The kids school is huge! 12 classes in each grade compared to 4 at Bicentennial and 2 at Emma's private kindergarten. I was terrified for them imagining them trying to find their way to class through that sea of people. I walked them in every morning of the first week and that seems to have calmed me. I'm not sure they were ever worried. They both like their teachers and I have no qualms with the amount of homework (I was prepared for third grade to be awful). My biggest problem, and everyone I've talked to agrees, no recess. None. No recess. In New Hampshire, school ran from 9-3 and they had two recesses. Here, we start and hour earlier and there is none. The reasoning seems to be that because they have PE every day, they don't need recess, but I think there's something different between doing an organized athletic activity and getting to just run off steam on the playground. Ethan's day is broken up a bit because his PE is about 10:30, then he has lunch at 11:45, but Emma's schedule has reading from 8:20 to 11:30, with lunch, math, PE and snack all crammed into the afternoon. Are they seriously trying to tell me that 6 year olds can study reading for three hours straight without getting wiggly and obnoxious? Could they not take a 20 minute break somewhere in there? The assistant principal fed me that line about having PE everyday and I'm really not buying it, so I may have to take my argument up the food chain.
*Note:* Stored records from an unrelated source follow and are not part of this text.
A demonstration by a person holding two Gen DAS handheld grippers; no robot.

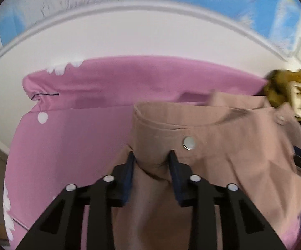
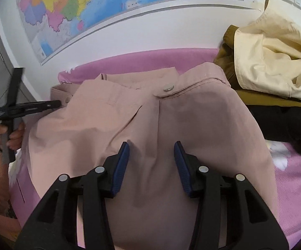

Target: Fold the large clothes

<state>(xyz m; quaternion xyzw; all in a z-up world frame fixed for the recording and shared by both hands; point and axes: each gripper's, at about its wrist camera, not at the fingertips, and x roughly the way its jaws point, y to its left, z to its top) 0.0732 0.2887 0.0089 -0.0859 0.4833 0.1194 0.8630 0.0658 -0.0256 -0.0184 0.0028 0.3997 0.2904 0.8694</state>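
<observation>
A dusty-pink coat (image 1: 213,150) with silver snap buttons lies spread on a pink bed sheet (image 1: 77,137). My left gripper (image 1: 151,156) is at its left edge just below the collar band, with a puckered hump of the cloth pinched between its blue pads. The right wrist view shows the same coat (image 2: 192,120), the left gripper's black tip (image 2: 56,103) at the coat's left side, and a hand (image 2: 15,135) holding that tool. My right gripper (image 2: 151,145) hovers open over the middle of the coat; the cloth lies smooth under the gap.
A heap of other clothes (image 2: 271,58), cream on olive and black, lies at the right end of the bed against the coat. A white wall with a framed map (image 2: 88,10) stands right behind the bed. Bare sheet (image 2: 296,177) shows at the lower right.
</observation>
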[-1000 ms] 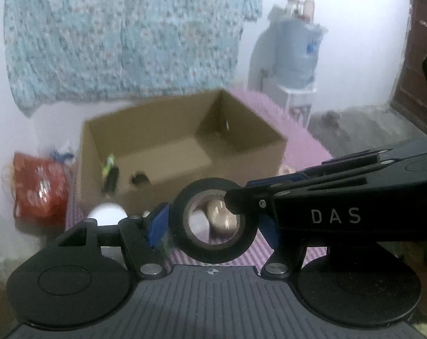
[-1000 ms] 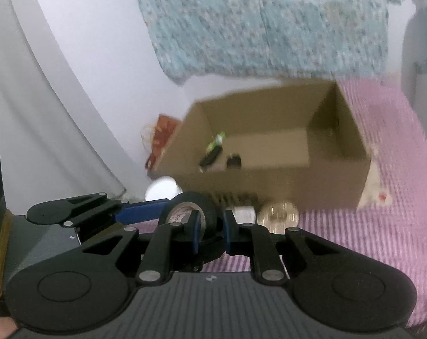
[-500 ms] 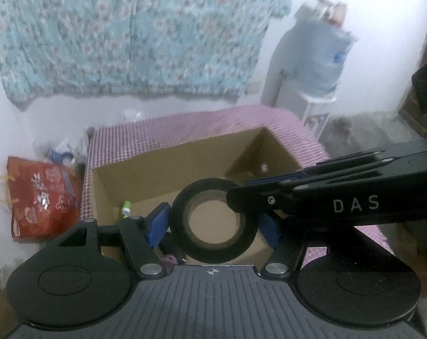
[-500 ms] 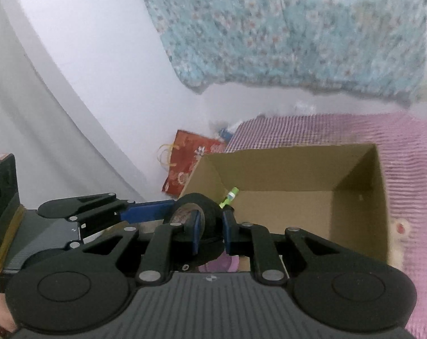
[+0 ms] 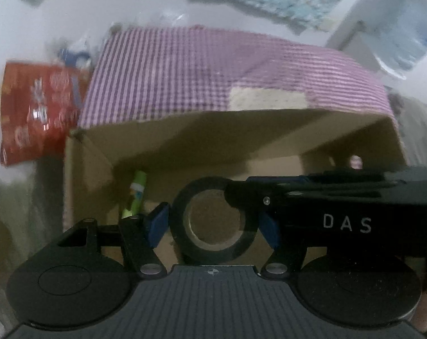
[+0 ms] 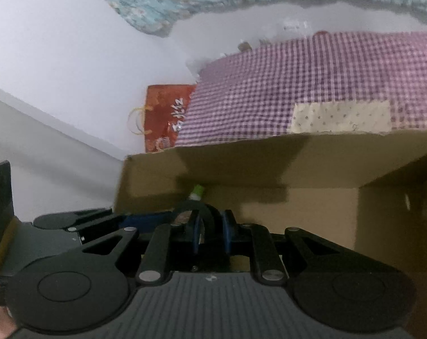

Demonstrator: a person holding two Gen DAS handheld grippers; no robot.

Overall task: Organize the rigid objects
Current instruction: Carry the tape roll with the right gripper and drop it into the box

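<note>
Both grippers have carried the black tape roll (image 5: 213, 220) from in front of the cardboard box (image 5: 241, 141) to above its open inside. My right gripper (image 6: 210, 231) pinches the roll's band, pads nearly together; my left gripper (image 5: 213, 223) stands half spread around the roll, though I cannot tell if it presses. A green tube (image 5: 135, 197) lies inside already. I judge only the release remains.
</note>
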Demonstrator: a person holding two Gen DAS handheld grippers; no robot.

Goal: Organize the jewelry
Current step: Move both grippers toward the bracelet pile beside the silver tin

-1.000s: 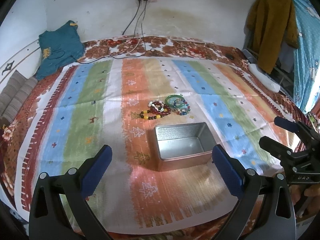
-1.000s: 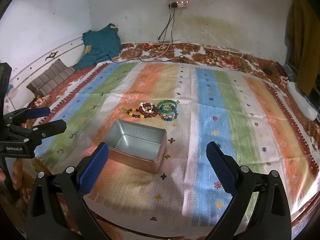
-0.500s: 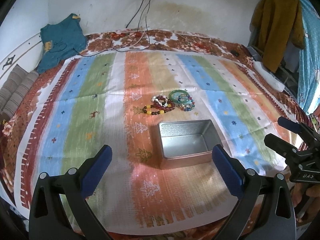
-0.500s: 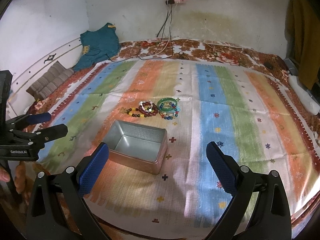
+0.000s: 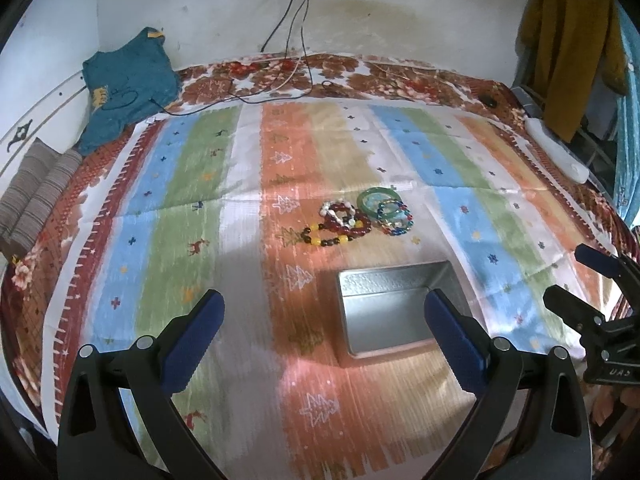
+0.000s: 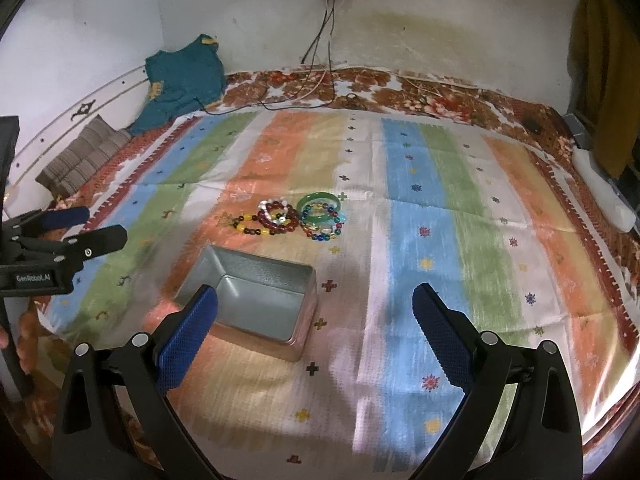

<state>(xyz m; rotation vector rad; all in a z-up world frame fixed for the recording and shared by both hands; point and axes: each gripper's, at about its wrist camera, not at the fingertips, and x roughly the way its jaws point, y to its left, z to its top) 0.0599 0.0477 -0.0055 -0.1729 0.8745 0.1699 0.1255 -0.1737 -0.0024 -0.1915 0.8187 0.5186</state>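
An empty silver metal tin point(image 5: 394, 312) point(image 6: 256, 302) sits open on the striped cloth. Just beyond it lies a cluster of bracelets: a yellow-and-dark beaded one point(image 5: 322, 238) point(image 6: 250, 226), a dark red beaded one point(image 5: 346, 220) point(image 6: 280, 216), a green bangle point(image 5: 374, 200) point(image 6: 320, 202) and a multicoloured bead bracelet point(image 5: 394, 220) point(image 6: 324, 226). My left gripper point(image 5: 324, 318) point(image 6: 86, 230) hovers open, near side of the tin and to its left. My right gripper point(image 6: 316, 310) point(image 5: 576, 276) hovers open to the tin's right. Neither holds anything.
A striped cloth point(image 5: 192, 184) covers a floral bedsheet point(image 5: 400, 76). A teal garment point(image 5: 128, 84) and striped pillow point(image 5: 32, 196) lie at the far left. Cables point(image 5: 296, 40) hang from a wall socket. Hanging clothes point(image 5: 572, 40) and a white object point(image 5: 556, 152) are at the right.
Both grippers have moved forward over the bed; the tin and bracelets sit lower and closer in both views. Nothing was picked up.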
My days at home are long and calm and quiet and I'm loving every minute of it. I exercise or run errands first thing in the morning, come home and do some chores or putter around on the computer. I read or watch TV while I'm having lunch, then have a lovely little nap before the kids get home. It's nothing special, but at the same time it's amazing. I've joined a book club (A Thousand Splendid Suns this month), a bunco group, a mom's group bible study and a lunch without kids club. And that's just enough.
The kids have tae kwon do Monday and Thursday and Emma has gymnastics on Friday, but like I said it doesn't feel like too much. Both activities are less than 10 minutes away, so that helps. It beats driving all the way out Amherst Street from south Nashua 8 times a week. We haven't settled on a church, so we're not doing the Sunday morning, Sunday night, Wednesday night thing yet either and may not ever, we'll just see how that feels when we find the right place. We miss our Thursday night small group from Nashua and joke that none we find down here will have a mandatory beer run before the opening prayer.
I also really miss my house. While living there, I complained non stop about lugging groceries upstairs and laundry downstairs, but it turns out that house was home to me. We really fit there. All of our stuff fit just right and we weren't under each other's feet all the time. The kids could go in the playroom or their rooms and we didn't have to tell them to be quiet all the time. Sound really carries in this house because all the living areas are completely open. It was also the first house I had that was completely decorated. I had drapes in every room and everything was coordinated. Now, because we're just trying to make do for a year everything's all a jumble again and I don't like it.
I miss New Hampshire. I miss my church family, my tae kwon do family, my house, my neighborhood, Bicentennial school, trees, the weather and all those fun historical things there were to do. Even though we didn't get around to do most of them because we were simply enjoying living there. We didn't have much time to be tourists, which is just fine with me.